INFORMATION SHOWN section start

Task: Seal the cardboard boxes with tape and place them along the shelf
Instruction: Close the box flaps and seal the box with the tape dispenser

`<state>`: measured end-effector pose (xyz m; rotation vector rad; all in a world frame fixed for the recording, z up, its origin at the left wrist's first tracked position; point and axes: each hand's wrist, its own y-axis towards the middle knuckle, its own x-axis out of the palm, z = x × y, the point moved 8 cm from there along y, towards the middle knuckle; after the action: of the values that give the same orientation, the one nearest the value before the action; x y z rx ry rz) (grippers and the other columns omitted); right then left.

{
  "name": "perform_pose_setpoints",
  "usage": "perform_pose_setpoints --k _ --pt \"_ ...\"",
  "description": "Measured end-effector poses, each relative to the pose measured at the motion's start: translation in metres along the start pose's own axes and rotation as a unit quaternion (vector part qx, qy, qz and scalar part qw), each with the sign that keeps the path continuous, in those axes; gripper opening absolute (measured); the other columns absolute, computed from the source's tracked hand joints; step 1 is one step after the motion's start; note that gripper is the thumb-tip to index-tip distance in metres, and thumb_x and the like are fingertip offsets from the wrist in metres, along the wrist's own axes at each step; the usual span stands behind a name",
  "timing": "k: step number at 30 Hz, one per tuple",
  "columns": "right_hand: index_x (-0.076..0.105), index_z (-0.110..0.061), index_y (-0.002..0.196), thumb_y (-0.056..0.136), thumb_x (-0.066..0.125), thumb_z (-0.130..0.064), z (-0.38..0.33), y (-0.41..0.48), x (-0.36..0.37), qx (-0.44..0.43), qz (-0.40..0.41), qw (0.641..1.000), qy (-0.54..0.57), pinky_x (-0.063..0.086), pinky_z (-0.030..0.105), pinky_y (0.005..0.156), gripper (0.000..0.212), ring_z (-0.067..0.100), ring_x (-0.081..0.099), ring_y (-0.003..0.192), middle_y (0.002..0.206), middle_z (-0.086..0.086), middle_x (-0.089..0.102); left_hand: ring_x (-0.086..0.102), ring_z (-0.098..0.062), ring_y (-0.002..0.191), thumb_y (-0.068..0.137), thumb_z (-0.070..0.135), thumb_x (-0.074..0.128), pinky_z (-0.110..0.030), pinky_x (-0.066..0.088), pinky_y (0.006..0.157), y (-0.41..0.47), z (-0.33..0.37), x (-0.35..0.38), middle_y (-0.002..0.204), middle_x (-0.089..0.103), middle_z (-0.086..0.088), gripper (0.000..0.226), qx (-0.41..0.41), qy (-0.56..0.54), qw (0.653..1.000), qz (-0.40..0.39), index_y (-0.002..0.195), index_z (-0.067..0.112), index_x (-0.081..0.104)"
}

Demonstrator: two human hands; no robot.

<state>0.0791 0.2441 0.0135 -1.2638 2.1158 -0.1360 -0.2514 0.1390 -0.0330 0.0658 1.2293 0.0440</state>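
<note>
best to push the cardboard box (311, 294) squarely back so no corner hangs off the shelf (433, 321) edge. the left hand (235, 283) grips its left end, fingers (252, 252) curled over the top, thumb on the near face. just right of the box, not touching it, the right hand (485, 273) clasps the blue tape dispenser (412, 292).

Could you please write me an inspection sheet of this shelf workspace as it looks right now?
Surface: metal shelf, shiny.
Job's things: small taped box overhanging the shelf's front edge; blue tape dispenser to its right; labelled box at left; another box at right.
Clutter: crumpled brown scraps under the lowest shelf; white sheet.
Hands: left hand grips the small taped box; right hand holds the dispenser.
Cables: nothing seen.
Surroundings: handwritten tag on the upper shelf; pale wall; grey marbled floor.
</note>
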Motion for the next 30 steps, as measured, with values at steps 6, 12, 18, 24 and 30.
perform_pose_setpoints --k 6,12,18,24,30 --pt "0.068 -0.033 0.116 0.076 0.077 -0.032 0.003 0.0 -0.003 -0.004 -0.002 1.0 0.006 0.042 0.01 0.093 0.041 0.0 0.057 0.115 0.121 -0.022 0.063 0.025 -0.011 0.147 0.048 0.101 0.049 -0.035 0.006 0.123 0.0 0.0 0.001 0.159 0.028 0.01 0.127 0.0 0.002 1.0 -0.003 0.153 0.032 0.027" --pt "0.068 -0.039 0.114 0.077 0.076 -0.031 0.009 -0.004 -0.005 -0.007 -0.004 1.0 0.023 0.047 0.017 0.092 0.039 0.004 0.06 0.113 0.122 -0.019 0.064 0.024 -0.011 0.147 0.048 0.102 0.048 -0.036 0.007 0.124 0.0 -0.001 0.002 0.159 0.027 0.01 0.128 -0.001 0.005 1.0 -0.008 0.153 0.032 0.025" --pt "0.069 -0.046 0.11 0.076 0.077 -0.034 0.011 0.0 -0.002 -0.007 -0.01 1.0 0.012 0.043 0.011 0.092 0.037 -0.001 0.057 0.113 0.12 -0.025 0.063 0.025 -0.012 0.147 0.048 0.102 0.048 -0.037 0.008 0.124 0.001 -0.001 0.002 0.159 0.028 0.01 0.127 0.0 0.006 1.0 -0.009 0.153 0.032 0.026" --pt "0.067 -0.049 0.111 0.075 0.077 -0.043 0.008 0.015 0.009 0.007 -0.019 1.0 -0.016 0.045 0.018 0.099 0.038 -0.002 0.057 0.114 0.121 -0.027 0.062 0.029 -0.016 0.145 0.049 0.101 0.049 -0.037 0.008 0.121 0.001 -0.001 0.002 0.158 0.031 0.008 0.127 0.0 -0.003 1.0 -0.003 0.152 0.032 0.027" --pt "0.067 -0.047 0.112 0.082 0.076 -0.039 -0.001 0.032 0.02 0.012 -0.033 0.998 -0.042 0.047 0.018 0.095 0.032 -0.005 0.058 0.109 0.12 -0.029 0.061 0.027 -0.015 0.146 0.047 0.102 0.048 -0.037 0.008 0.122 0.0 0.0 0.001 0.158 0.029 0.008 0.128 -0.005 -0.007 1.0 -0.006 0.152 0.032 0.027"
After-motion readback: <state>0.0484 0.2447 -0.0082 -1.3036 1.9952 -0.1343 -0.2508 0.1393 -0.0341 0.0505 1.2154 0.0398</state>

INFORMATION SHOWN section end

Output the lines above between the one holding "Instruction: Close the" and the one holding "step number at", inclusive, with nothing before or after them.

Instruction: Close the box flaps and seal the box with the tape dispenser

`<state>`: measured end-effector pose (xyz m; rotation vector rad; all in a world frame fixed for the recording, z up, its origin at the left wrist's first tracked position; point and axes: each hand's wrist, its own y-axis towards the middle knuckle, its own x-axis out of the palm, z = x × y, the point moved 8 cm from there along y, towards the middle knuckle; after the action: of the values that give the same orientation, the one nearest the value before the action; x y z rx ry rz) (grippers and the other columns omitted); right then left.

{
  "name": "perform_pose_setpoints",
  "usage": "perform_pose_setpoints --k _ --pt \"_ ...\"",
  "description": "Measured end-effector poses, each relative to the pose measured at the motion's start: translation in metres along the start pose's own axes and rotation as a unit quaternion (vector part qx, qy, qz and scalar part qw), each with the sign that keeps the path continuous, in those axes; gripper opening absolute (measured); the other columns absolute, computed from the source's tracked hand joints; step 1 is one step after the motion's start; note that gripper is the thumb-tip to index-tip distance in metres, and thumb_x and the like are fingertip offsets from the wrist in metres, along the wrist's own axes at each step; the usual span stands behind a name",
  "timing": "k: step number at 30 Hz, one per tuple",

This answer has been given in full.